Grotius | March 15, 2007, 1:35pm | #

Jesse Walker,

Said movie was The Cincinnati Kid (1965).

Chris S. | March 15, 2007, 1:43pm | #

Joe,

There are lot of portions of our brains that are not present in Aves, but the pain centers most certainly are.

"Pain" is likely not a similar sensation among all animals, regardless of neurological hardware (by the way, worms also have what could be described as “pain centers”). For one, you can’t really separate pain, memory, and rational thought. For more intelligent animals, pain is mostly a function of memory, and the manner in which we feel pain depends on our ability to retain memories and process information.

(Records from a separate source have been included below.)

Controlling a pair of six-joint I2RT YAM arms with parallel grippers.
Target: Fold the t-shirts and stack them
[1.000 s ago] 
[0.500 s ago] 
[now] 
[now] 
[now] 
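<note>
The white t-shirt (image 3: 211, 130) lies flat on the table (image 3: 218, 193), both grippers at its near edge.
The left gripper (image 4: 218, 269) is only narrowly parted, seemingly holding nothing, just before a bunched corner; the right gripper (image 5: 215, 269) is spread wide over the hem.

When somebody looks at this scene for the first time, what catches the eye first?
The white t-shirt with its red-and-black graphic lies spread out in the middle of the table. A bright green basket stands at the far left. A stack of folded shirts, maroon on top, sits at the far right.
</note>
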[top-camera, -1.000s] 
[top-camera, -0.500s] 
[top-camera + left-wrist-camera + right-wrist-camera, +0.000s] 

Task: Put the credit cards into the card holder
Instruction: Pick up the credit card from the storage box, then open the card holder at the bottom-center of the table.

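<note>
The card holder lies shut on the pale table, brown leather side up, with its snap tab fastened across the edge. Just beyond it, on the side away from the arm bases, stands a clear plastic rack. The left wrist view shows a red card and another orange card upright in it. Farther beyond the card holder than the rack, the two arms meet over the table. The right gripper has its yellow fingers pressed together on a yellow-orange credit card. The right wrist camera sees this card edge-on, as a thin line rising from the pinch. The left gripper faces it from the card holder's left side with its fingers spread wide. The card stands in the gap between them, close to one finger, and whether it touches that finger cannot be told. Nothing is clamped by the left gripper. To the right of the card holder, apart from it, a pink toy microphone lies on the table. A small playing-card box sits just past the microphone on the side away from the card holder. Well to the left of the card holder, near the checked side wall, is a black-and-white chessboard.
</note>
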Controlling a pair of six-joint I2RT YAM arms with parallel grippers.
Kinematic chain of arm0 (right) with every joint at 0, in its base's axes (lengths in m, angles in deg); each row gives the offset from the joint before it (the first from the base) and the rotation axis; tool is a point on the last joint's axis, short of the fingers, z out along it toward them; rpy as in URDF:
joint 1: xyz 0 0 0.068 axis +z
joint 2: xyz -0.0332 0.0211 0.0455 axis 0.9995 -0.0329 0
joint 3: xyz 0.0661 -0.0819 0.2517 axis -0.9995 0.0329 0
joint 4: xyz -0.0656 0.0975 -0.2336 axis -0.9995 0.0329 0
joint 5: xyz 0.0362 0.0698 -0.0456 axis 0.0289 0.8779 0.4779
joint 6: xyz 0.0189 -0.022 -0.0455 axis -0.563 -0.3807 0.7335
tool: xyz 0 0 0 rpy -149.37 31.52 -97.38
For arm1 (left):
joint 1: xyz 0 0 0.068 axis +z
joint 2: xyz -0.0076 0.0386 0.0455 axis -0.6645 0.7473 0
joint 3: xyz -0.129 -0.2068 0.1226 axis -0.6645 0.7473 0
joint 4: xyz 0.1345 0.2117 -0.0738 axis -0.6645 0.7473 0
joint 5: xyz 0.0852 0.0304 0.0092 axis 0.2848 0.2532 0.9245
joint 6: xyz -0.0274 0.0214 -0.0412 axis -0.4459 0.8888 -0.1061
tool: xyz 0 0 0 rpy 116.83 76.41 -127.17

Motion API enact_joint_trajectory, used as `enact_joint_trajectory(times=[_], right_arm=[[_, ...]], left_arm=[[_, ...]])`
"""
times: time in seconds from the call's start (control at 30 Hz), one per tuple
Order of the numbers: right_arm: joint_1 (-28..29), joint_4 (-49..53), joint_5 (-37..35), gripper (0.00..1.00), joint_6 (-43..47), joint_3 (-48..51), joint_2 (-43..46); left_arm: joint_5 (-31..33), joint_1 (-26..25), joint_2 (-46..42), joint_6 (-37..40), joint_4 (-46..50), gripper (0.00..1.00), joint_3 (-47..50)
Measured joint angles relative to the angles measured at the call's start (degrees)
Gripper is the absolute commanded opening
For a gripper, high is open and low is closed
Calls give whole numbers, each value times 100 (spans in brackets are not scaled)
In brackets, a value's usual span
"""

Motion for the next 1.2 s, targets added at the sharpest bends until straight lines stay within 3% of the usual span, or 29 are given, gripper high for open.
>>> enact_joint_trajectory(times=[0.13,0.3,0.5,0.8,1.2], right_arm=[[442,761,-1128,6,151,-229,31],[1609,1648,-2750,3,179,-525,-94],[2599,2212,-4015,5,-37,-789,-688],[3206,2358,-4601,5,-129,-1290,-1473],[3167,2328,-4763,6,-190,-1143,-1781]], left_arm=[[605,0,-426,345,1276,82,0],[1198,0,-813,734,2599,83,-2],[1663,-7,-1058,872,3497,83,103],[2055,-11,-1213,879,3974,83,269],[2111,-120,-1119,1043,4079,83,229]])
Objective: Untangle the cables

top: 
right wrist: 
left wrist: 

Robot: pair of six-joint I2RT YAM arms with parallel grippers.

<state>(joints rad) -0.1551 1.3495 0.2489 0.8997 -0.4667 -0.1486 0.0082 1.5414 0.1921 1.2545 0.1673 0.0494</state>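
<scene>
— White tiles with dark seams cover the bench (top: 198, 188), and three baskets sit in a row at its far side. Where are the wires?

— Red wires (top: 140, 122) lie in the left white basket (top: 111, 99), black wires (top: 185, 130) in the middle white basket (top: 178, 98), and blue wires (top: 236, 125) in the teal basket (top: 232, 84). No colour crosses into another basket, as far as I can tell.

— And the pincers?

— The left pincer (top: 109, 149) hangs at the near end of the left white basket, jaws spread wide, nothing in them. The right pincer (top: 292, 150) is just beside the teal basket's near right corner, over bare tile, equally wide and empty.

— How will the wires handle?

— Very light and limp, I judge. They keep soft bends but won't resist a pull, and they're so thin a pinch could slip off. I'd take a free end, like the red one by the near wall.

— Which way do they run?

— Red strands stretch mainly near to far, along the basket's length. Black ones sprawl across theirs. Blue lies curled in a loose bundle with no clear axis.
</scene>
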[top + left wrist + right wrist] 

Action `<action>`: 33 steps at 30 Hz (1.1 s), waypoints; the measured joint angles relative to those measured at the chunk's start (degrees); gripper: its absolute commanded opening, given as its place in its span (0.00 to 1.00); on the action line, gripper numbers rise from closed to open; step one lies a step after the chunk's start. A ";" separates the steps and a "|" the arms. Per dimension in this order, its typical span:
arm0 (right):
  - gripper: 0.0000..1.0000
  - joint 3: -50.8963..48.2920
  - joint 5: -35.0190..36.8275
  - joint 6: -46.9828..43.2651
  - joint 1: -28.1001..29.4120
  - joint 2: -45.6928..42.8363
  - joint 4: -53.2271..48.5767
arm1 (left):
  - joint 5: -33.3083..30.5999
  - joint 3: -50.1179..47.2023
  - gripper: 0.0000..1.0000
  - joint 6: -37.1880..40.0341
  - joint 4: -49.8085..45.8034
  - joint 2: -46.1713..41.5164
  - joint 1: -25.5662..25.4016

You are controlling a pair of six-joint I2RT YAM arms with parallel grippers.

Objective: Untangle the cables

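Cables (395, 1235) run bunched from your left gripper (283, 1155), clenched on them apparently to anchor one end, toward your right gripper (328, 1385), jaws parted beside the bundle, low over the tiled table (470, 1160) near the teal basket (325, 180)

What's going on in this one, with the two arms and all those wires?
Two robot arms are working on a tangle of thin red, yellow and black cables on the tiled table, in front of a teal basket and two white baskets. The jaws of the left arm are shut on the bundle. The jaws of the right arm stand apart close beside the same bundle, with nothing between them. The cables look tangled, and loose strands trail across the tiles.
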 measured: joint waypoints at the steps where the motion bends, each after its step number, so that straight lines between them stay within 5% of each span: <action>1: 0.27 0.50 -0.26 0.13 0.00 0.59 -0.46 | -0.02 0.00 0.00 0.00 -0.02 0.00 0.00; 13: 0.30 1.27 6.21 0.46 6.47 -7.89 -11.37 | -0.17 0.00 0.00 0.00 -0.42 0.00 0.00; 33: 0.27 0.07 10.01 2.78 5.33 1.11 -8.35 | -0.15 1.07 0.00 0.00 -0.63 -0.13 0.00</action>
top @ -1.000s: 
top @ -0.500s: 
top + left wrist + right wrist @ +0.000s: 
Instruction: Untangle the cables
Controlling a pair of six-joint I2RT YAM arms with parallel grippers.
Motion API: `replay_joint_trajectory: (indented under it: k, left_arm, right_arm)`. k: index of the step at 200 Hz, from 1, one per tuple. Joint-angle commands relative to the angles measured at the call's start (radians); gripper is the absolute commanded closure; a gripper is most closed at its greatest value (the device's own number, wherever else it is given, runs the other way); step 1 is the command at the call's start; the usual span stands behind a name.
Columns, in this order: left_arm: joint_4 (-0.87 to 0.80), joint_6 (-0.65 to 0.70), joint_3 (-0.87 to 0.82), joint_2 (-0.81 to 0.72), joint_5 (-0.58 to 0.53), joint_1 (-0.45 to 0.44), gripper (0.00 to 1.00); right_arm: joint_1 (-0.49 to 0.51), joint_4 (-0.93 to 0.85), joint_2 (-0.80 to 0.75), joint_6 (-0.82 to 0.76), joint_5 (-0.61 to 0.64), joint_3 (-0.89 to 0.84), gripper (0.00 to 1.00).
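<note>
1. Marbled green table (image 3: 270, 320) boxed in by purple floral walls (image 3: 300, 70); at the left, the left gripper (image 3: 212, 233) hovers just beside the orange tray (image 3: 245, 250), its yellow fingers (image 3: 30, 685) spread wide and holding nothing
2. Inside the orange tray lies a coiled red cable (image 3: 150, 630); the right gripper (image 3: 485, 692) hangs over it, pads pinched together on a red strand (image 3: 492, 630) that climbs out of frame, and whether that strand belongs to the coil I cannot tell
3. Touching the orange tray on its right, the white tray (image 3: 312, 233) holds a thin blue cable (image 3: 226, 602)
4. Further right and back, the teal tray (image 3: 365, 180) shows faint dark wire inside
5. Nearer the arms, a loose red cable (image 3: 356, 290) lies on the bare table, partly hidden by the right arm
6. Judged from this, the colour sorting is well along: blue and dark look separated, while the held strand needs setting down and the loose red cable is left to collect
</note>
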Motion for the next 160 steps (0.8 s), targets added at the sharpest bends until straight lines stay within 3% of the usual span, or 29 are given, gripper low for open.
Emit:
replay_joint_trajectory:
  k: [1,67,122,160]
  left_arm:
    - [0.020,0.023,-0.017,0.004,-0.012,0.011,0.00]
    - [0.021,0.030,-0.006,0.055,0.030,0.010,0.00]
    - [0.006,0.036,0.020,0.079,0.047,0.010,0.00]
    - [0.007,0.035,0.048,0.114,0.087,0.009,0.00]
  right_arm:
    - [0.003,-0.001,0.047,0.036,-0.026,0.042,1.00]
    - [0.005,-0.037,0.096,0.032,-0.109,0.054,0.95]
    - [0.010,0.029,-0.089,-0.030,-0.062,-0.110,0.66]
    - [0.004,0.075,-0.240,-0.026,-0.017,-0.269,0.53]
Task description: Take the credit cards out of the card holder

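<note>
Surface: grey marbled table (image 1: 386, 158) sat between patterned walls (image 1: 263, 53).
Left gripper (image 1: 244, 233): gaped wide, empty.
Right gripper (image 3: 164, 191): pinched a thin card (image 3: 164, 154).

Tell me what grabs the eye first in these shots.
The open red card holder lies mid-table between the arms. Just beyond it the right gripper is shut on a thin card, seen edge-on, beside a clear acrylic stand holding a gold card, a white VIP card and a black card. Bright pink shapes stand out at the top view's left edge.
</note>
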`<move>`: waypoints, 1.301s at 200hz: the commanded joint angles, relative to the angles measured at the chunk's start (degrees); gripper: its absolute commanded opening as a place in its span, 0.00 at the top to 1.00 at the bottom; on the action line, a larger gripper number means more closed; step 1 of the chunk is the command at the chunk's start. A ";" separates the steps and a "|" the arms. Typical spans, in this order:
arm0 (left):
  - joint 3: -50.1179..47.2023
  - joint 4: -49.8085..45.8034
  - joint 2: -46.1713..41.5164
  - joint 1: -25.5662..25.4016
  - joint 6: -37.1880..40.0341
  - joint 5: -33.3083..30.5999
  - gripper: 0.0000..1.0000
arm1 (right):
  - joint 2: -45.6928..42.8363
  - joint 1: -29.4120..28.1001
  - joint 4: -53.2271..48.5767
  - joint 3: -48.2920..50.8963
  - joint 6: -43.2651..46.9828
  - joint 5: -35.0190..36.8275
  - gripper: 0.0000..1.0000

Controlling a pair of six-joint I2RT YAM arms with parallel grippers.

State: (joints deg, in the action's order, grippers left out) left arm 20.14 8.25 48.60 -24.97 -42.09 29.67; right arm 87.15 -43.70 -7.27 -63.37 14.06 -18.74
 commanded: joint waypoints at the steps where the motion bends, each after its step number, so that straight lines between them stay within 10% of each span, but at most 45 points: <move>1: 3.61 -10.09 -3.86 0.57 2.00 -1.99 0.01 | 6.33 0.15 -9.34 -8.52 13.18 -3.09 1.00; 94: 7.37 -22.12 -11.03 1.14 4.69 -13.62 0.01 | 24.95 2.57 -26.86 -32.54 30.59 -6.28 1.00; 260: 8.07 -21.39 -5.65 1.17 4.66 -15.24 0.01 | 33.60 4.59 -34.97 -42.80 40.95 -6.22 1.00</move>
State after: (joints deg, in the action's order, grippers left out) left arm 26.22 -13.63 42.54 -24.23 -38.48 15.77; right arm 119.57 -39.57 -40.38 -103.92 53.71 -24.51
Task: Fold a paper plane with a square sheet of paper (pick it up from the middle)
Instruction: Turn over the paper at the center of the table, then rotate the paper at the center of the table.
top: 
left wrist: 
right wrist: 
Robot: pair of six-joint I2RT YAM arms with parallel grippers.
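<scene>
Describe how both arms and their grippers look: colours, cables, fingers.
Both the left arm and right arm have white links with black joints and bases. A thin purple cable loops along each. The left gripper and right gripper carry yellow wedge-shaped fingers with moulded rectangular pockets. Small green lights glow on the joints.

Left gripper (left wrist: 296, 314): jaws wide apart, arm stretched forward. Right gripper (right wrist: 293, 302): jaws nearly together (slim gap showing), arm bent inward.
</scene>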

When you or I feel pain, that sensation is designed to burn that negative experience into our memories and also to allow us to gauge the relative hazards of various phenomena. For an animal like a worm, pain is likely just another stimulus leading to more-or-less a reflexive reaction, not unlike a knee jerk reflex . I don’t honestly know where a chicken falls on this spectrum, but they most certainly aren’t endowed with our rational capacity or memory, hence my suspicion that they don’t feel pain in a manner analogous to humans.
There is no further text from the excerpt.